Transcribe the data exactly. Pictures stay out.

-- Given information --
********

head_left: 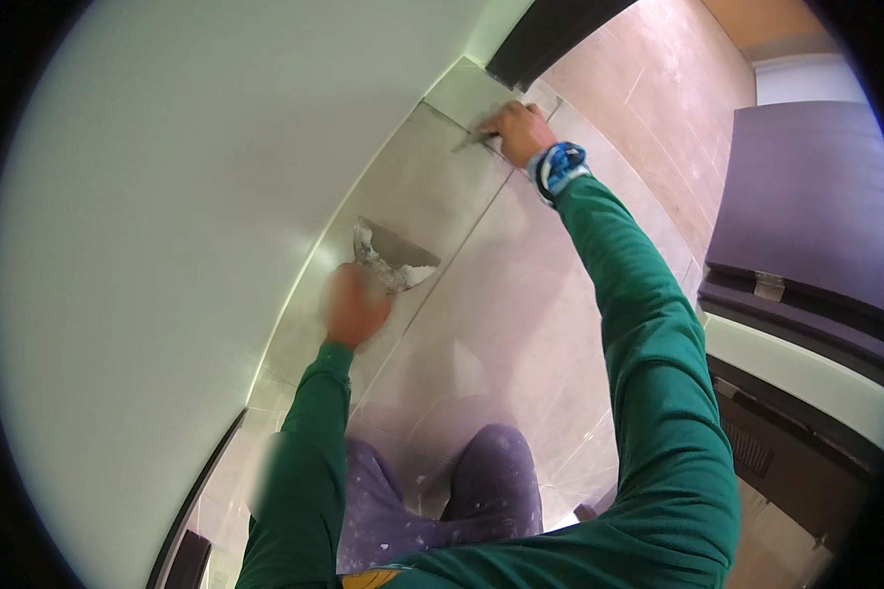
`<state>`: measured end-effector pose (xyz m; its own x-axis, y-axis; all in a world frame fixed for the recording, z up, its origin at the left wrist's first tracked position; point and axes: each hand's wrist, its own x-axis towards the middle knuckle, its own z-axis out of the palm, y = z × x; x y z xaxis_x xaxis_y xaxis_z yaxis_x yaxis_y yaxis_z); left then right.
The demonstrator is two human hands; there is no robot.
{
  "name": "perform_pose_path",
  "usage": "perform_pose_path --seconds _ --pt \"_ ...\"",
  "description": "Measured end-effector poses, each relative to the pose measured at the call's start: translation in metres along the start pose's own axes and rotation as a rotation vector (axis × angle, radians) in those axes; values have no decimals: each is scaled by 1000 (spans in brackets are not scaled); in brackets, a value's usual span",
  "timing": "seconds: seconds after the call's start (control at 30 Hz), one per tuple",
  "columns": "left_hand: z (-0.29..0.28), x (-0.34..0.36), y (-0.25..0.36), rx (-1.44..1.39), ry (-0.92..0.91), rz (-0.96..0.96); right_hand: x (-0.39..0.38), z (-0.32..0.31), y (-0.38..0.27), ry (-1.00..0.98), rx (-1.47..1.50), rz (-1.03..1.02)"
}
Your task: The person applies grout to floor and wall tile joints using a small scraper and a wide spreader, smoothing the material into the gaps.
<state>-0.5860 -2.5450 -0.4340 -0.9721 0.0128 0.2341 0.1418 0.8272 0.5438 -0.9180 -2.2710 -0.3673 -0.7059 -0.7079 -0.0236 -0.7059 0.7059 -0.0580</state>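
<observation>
1. Head view: on a pale tile floor (550,255), we see a person in green sleeves (648,304) and white-spotted purple-grey trousers (493,476) with a tool in each hand.

2. Our landmark is the wide scraper (400,247), its grey blade spread beyond the left hand (358,306) and carrying patches of white paste (414,279). We see that hand closed on the scraper, though blur hides the finger detail; we cannot tell whether the blade touches the tiles.

3. Beyond the scraper and to its right, the right hand (521,134) has its fingers closed around a small tool (471,141), whose thin end points left, near a joint between tiles. A blue-and-white wristband (562,169) circles that wrist.

4. Just right of the scraper, we follow a dark joint line (472,234) running slantwise across the floor.

5. Left of the scraper rises a white wall (157,255). Well to its right we find a grey-purple boxy piece (805,191), and beyond it, past the right hand, a dark upright piece (555,37).
</observation>
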Motion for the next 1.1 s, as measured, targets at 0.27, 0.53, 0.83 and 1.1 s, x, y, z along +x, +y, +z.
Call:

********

-- Expected answer --
head_left: 
`<state>`: measured end-effector pose (xyz m; its own x-axis, y-axis; all in a world frame fixed for the recording, z up, its origin at the left wrist's first tracked position; point and axes: each hand's wrist, its own x-axis towards the middle knuckle, its own z-axis out of the palm, y = z × x; x y z xaxis_x xaxis_y xaxis_z yaxis_x yaxis_y yaxis_z); left then right.
The demonstrator is two human hands; there is no robot.
{
  "name": "perform_pose_path",
  "usage": "perform_pose_path --seconds _ --pt \"_ ...\"",
  "description": "Measured end-effector poses, each relative to the pose measured at the call's start: translation in metres along the start pose's own axes and rotation as a rotation vector (axis × angle, radians) in those axes; values have no decimals: each is scaled by 1000 (spans in brackets are not scaled); in brackets, a value's usual span",
  "timing": "seconds: seconds after the call's start (control at 30 Hz), one per tuple",
  "columns": "left_hand: z (-0.29..0.28), x (-0.34..0.36), y (-0.25..0.36), rx (-1.44..1.39), ry (-0.92..0.91), rz (-0.96..0.96); right_hand: x (-0.39..0.38), z (-0.32..0.31), y (-0.38..0.27), ry (-1.00..0.98), rx (-1.47..1.50), rz (-1.03..1.02)"
}
Your task: The person applies grout to floor and wall tile joints using a small scraper and a wide spreader, smoothing the material into the gaps.
<state>-0.5860 -2.5450 -0.4340 -0.9721 0.0128 0.2341 0.1418 0.8272 0.5438 -0.9180 -2.2710 -0.3673 -0.7059 -0.7079 -0.0236 -0.7059 0.7059 -0.0580</state>
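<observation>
1. Head view: on a pale tile floor (550,255), we see a person in green sleeves (648,304) and white-spotted purple-grey trousers (493,476) with a tool in each hand.

2. Our landmark is the wide scraper (400,247), its grey blade spread beyond the left hand (358,306) and carrying patches of white paste (414,279). We see that hand closed on the scraper, though blur hides the finger detail; we cannot tell whether the blade touches the tiles.

3. Beyond the scraper and to its right, the right hand (521,134) has its fingers closed around a small tool (471,141), whose thin end points left, near a joint between tiles. A blue-and-white wristband (562,169) circles that wrist.

4. Just right of the scraper, we follow a dark joint line (472,234) running slantwise across the floor.

5. Left of the scraper rises a white wall (157,255). Well to its right we find a grey-purple boxy piece (805,191), and beyond it, past the right hand, a dark upright piece (555,37).
</observation>
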Motion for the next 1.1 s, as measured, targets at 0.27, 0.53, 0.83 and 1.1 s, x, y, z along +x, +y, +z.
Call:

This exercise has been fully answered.